5 Replies Latest reply on Jul 16, 2012 1:01 PM by jonathandfields

    ISPN error due to NPE during UserTransaction.commit() in bulk load test

    jonathandfields

      Config:

       

      • Modeshape 3.0 Alpha 6, JBoss AS 7.1, out of the box AS kit configuration.
      • Added BDBJE cache loader to the AS7 ISPN module, and modified standalone-modeshape.xml to use the BDBJE cache loader (see attached module.xml and standalone-modeshape.xml)
      • -Xms4096m -Xmx16384m -XX:MaxPermSize=2048m for the JVM (64 bit), running  on a 20 GB server.

       

      Test:

      • Attempting to load a  large number of nodes of real test data - around 5.7 M by my estimates (also trying to get an idea of how much memory is required for this for sizing purposes).
      • Loading is performed by an Asynchronous, BMT SLSB, that is batching the load with UserTransaction.begin(), create around 5000 nodes, Session.save(), UserTransaction.commit().

       

      Result:

      • After loading around 1.9M nodes (30% of the entire data set), an exception is thrown in the UserTransaction.commit().

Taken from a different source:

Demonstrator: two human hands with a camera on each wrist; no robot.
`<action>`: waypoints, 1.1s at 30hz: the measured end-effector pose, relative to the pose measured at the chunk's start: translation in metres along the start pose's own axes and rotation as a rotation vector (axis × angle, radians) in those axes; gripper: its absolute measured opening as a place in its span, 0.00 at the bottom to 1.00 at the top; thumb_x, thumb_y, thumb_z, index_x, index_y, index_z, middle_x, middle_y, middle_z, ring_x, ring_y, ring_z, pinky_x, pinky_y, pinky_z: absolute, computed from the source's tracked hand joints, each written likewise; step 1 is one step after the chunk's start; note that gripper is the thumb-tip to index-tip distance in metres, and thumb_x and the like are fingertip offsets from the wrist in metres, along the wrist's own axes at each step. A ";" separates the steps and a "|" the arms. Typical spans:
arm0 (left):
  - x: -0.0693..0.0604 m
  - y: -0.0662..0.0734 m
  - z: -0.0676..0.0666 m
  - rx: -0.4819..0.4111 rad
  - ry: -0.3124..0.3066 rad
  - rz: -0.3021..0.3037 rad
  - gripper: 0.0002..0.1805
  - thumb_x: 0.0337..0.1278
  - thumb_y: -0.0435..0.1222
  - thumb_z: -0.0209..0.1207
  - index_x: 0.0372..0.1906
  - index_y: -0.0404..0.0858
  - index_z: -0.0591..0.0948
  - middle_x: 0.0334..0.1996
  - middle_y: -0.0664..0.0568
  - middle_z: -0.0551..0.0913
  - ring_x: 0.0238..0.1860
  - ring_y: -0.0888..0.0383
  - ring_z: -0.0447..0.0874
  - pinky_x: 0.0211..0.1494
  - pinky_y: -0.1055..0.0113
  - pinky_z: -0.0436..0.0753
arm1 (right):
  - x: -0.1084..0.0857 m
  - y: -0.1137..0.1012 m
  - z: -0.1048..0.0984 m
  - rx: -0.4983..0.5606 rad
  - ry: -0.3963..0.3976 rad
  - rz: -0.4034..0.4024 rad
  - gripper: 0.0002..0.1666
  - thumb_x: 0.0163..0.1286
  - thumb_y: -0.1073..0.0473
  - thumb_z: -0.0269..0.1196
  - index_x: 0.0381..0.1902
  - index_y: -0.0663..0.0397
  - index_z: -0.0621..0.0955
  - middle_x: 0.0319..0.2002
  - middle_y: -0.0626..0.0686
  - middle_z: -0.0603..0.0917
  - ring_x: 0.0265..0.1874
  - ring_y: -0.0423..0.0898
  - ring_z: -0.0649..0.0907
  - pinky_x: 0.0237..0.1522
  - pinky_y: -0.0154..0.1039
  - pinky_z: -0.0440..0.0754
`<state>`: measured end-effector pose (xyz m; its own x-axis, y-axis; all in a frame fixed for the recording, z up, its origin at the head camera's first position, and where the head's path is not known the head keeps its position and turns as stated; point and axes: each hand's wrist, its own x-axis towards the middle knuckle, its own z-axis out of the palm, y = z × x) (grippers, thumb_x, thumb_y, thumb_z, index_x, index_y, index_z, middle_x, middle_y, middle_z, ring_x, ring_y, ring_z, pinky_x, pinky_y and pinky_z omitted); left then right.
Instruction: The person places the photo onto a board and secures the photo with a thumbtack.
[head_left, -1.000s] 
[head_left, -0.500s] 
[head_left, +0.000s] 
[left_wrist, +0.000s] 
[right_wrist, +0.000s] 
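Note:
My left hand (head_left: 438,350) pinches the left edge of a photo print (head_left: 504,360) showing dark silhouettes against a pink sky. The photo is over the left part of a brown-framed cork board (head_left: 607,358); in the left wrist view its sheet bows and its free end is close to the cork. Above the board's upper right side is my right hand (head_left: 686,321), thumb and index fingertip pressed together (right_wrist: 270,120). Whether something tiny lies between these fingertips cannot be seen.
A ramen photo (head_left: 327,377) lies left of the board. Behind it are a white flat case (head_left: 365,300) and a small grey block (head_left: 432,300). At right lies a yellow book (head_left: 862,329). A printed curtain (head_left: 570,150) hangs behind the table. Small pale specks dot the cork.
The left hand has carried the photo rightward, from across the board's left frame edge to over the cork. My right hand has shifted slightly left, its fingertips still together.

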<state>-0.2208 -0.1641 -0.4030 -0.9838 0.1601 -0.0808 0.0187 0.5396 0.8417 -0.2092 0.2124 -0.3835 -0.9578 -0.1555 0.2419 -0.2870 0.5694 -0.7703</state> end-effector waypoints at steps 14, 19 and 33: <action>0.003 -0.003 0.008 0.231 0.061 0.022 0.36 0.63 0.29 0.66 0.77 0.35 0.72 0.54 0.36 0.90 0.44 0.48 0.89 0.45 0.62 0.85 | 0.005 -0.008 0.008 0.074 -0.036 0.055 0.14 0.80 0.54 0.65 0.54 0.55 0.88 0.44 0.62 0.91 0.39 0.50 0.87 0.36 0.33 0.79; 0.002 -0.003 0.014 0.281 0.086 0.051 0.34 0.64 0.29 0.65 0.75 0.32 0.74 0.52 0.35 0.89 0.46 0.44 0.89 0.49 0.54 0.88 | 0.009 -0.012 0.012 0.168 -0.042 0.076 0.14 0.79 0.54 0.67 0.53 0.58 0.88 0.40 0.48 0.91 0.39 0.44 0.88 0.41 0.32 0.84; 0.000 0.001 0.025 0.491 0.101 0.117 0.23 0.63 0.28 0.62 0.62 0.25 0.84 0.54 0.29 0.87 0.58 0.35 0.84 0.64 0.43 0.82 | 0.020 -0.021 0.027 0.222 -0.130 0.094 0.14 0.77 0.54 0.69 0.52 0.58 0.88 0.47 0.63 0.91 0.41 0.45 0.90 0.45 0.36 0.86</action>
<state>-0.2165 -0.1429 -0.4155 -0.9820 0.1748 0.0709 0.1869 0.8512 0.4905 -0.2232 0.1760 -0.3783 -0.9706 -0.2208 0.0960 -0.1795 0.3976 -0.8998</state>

The exception trace is attached.
        • Root cause appears to be NPE in BDBJE loader, so not sure if I should report this here or to ISPN.
        • Modeshape does not seem to be involved at all, but since it depends upon ISPN this crash prevents Modeshape from successfully loading the data.
      • I'm not sure if I'm running out of memory,  but before the exception, the memory is:
        • Runtime.getRuntime().totalMemory() = 16,429,056 K
        • Runtime.getRuntime().maxMemory() = 16,429,056 K
        • Runtime.getRuntime().freeMemory() = 1,381,335
        • There is no OutOfMemory anywhere, but it

       

      Again, I cannot unfortunately share the actual code or data. I'll see if I can construct a test that generates random data in a similar manner, that reproduces the problem, that I can share.

       

      Please let me know if I am doing something wrong, or I should submit a Modeshape or ISPN JIRA.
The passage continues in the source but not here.